### What you should do
Exactly as written, print every line of the listing below and omit its pictures.

### Material provided
::::

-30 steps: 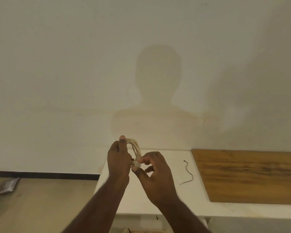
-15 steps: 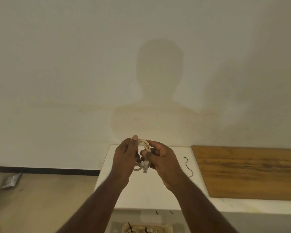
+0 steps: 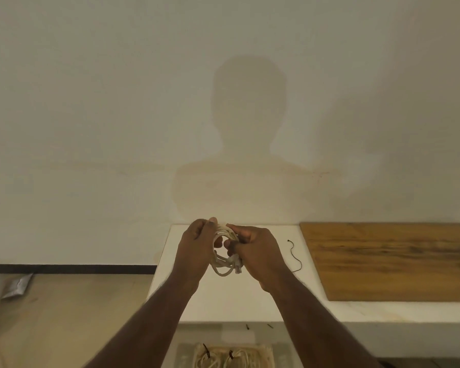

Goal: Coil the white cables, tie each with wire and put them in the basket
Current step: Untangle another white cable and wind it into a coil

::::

### Solution for this task
-30 steps: 
-15 steps: 
+0 steps: 

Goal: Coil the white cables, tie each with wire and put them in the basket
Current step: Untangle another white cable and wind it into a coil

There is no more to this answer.